Шрифт:
Интервал:
Закладка:
– Ты уволишься – я тоже не останусь! – заявила Мила.
Она числилась сторожем при музее и, как бывший бухгалтер, помогала директору в решении финансовых вопросов. Люся же дневала и ночевала в музее в свободное от своей основной работы – ночной няни – время, на правах ближайшей подруги и непременной участницы всех событий.
– Ты-то тут с какого боку? – спросила Зоя.
– Мы подруги или как? – аргументировала Мила.
– То есть, из солидарности? – уточнила Зоя. – Глупо. И Никиту подведешь.
– Ничего не подведу!
– Тенденция, однако! – сказала Люся.
– В смысле? – не поняла Мила.
– Ну, – сказала Люся, – про Альцгеймера ничего не скажу, возможно, он подкрадывается, где-то на полдороги застрял. Но маразм к вам обеим уже подкрался. Вам по сколько годиков?! Вы где в своем возрасте такую работу найдете – чтоб и уму, и сердцу, и в кошелек немножко капало?! Прямо ждут вас везде с распростертыми объятиями!
– Да и не надо!
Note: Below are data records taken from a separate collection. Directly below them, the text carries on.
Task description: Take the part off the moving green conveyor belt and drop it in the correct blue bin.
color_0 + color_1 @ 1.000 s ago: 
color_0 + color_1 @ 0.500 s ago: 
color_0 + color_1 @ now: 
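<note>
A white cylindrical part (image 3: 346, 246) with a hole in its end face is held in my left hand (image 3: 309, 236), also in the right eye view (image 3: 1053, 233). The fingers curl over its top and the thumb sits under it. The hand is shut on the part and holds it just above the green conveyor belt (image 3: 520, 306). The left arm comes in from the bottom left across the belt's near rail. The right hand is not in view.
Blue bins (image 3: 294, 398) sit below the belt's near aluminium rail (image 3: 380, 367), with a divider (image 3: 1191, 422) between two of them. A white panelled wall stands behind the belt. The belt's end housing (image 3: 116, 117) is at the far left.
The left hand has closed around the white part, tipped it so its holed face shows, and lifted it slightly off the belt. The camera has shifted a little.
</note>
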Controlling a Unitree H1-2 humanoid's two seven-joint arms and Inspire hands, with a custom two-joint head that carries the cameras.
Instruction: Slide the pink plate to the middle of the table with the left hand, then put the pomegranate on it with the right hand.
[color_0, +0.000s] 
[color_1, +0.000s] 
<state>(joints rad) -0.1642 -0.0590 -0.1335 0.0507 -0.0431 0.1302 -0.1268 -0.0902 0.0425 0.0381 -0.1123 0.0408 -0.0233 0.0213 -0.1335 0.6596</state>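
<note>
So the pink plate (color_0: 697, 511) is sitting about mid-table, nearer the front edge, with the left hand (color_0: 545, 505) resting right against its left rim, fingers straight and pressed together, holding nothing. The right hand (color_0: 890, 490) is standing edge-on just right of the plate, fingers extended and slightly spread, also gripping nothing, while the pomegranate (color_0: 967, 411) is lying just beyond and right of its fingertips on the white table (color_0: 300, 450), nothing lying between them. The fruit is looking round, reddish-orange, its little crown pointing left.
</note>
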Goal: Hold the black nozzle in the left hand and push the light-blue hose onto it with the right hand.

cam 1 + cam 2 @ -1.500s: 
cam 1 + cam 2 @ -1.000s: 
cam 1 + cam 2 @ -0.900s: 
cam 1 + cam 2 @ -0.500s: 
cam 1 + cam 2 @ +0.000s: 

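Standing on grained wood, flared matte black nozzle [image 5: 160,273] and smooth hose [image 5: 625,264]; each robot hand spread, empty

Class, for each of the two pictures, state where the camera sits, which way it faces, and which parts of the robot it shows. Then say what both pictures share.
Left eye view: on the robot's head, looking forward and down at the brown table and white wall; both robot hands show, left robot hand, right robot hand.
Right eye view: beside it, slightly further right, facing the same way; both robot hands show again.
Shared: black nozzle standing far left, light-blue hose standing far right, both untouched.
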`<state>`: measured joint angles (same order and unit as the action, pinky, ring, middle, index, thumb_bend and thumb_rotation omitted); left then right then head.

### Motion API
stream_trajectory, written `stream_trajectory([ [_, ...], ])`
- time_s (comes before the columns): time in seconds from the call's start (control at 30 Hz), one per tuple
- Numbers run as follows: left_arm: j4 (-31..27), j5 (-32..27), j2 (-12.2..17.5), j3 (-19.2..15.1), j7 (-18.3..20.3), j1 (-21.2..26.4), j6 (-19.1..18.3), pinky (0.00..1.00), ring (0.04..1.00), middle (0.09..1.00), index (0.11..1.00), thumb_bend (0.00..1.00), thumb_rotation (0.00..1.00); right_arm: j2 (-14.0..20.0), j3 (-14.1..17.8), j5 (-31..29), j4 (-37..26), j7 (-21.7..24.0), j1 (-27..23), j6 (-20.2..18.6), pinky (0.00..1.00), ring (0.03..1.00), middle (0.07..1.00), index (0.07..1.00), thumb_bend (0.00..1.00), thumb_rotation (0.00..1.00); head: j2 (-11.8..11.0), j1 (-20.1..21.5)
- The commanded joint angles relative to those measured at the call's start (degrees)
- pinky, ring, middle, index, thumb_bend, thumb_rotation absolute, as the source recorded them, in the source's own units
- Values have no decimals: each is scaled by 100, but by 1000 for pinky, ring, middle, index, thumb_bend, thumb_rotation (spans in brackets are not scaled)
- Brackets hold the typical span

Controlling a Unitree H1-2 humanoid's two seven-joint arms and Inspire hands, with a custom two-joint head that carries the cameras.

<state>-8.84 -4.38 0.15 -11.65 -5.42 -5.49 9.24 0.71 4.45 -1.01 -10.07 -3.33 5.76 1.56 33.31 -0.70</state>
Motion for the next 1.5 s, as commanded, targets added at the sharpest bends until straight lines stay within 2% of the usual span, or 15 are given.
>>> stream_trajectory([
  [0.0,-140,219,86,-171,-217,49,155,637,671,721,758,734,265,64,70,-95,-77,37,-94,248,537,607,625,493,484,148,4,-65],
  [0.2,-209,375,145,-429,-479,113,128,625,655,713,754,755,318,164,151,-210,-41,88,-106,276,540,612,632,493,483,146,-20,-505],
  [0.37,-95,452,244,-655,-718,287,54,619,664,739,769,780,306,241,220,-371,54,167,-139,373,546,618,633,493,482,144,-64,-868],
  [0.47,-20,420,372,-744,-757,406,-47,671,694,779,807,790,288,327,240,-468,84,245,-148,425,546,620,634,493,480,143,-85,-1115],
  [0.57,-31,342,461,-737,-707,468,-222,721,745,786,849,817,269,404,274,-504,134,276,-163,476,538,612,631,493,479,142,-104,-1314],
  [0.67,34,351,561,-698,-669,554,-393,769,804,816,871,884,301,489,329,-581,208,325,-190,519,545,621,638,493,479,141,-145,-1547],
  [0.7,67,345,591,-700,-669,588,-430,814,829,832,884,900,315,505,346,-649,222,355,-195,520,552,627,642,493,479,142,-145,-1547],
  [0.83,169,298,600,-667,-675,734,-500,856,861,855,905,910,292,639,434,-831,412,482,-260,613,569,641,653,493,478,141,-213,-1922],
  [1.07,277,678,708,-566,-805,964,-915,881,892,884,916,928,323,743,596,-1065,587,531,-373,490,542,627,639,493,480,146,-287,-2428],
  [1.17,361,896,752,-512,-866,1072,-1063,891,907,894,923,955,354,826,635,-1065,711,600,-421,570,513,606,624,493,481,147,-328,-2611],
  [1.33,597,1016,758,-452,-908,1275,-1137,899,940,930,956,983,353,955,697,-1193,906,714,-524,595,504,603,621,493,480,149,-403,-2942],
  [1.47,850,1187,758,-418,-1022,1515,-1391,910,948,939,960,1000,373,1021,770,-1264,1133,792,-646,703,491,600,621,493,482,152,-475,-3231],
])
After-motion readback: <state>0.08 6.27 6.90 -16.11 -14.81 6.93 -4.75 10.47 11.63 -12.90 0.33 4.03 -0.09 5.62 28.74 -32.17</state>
В конце концов, мы свое отработали, да, Зайка?
– Да ты-то тут при чем?! – отмахнулась Зоя Васильевна. – Девочки, вы же знаете, я когда-то самой себе сказала, что не буду цепляться за работу в ущерб работе! Не доведу до момента, чтоб, не приведи Господь, коллеги и читатели перемигивались да подхихикивали за моей спиной.
– Тебе коллеги и не дали довести до того момента, – напомнила Люся Зое. – Не дали твоим читателям похихикать. Некоторые читатели, может, наоборот, даже и взгрустнули.
– Меня никто не выгонял!
– Ну, еще бы! Просто тонко намекнули, а ты вошла в положение.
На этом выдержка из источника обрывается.